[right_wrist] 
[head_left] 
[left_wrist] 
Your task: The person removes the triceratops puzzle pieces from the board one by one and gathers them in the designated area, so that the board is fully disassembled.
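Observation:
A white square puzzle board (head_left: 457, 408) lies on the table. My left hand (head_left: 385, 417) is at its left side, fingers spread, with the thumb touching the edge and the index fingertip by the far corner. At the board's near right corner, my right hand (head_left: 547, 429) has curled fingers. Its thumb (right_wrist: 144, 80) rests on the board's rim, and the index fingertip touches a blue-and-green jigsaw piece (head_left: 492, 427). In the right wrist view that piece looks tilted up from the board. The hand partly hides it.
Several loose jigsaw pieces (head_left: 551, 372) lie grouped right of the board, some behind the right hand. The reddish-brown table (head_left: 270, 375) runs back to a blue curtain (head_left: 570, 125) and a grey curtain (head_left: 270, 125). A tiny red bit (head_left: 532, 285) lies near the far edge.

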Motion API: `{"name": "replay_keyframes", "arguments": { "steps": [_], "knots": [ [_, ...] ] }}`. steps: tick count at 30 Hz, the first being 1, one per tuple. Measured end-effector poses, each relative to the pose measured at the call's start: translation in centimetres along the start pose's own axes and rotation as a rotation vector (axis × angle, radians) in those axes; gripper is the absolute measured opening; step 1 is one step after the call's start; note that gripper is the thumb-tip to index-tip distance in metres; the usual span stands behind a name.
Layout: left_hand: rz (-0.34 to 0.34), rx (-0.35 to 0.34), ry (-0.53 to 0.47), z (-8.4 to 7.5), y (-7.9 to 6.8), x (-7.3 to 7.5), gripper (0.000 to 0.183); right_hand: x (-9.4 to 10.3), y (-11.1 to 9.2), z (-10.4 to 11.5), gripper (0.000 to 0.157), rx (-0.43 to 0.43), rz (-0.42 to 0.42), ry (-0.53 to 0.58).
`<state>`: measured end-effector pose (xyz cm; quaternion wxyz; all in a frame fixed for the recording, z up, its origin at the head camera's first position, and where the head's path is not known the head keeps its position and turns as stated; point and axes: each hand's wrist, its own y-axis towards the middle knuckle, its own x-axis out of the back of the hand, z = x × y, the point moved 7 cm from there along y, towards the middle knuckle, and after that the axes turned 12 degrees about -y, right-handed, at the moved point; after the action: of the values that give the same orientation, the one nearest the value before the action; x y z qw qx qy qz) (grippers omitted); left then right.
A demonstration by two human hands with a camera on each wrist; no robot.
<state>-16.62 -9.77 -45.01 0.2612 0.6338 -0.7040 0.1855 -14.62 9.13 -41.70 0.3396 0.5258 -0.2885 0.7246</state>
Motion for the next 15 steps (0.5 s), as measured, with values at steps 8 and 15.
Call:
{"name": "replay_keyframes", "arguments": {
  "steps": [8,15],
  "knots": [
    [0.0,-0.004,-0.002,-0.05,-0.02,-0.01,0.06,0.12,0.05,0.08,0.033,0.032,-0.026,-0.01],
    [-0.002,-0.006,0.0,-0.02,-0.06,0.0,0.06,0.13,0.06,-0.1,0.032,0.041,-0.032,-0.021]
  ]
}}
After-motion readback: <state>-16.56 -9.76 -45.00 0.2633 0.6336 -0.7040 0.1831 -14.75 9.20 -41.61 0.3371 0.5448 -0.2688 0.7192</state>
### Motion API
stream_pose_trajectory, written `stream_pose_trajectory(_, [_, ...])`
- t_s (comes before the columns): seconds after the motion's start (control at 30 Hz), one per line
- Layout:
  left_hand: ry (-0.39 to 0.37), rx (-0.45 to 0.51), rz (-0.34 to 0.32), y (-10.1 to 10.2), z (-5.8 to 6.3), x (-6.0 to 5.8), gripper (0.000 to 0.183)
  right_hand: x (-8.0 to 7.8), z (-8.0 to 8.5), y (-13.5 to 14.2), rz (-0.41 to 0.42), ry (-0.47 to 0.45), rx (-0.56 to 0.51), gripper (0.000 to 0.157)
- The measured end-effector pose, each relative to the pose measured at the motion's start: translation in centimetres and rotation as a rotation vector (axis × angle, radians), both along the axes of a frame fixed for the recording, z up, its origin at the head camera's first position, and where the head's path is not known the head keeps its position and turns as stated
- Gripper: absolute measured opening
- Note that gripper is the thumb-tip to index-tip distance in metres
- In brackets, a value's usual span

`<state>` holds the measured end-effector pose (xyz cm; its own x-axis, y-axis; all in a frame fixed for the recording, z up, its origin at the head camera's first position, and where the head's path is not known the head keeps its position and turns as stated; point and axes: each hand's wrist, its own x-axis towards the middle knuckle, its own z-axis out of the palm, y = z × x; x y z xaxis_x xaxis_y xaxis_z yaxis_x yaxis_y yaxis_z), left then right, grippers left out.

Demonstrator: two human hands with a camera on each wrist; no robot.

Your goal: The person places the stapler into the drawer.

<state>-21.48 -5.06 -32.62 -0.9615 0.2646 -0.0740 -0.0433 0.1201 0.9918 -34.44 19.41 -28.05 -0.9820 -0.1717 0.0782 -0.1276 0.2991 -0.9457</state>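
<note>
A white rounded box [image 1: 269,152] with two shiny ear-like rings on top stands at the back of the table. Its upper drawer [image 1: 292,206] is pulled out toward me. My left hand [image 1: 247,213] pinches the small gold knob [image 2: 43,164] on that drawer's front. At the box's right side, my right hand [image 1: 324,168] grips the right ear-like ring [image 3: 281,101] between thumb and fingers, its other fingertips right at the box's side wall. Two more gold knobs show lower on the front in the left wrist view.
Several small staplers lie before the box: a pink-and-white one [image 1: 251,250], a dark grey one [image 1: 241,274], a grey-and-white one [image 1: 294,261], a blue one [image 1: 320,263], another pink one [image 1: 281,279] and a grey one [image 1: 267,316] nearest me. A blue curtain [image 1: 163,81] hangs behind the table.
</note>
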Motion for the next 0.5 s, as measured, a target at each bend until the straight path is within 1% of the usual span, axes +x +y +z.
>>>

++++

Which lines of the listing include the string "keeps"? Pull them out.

`<state>`: measured end-effector pose (xyz cm; quaternion wxyz; all in a frame fixed for the recording, z up, its origin at the head camera's first position, and where the head's path is not known the head keeps its position and turns as stated; point and axes: each hand's wrist, its own y-axis towards the middle knuckle, its own x-axis out of the back of the hand, z = x × y, the point moved 7 cm from there along y, towards the middle knuckle, and after that the axes turned 12 degrees about -y, right-handed, at the moved point; after the action: of the values that give the same orientation, the one nearest the value before the action; x y z qw qx qy qz) (grippers omitted); left then right.
- The measured end-effector pose, each relative to the pose measured at the motion's start: translation in centimetres and rotation as a rotation vector (axis × angle, radians), both along the axes of a frame fixed for the recording, z up, its origin at the head camera's first position, and where the head's path is not known the head keeps its position and turns as stated
`<state>` holds the measured end-effector pose (xyz cm; its own x-axis, y-axis; all in a frame fixed for the recording, z up, its origin at the head camera's first position, and where the head's path is not known the head keeps its position and turns as stated; point and axes: each hand's wrist, its own x-axis towards the middle knuckle, its own z-axis out of the palm, y = z × x; x y z xaxis_x xaxis_y xaxis_z yaxis_x yaxis_y yaxis_z), left then right, grippers left out.

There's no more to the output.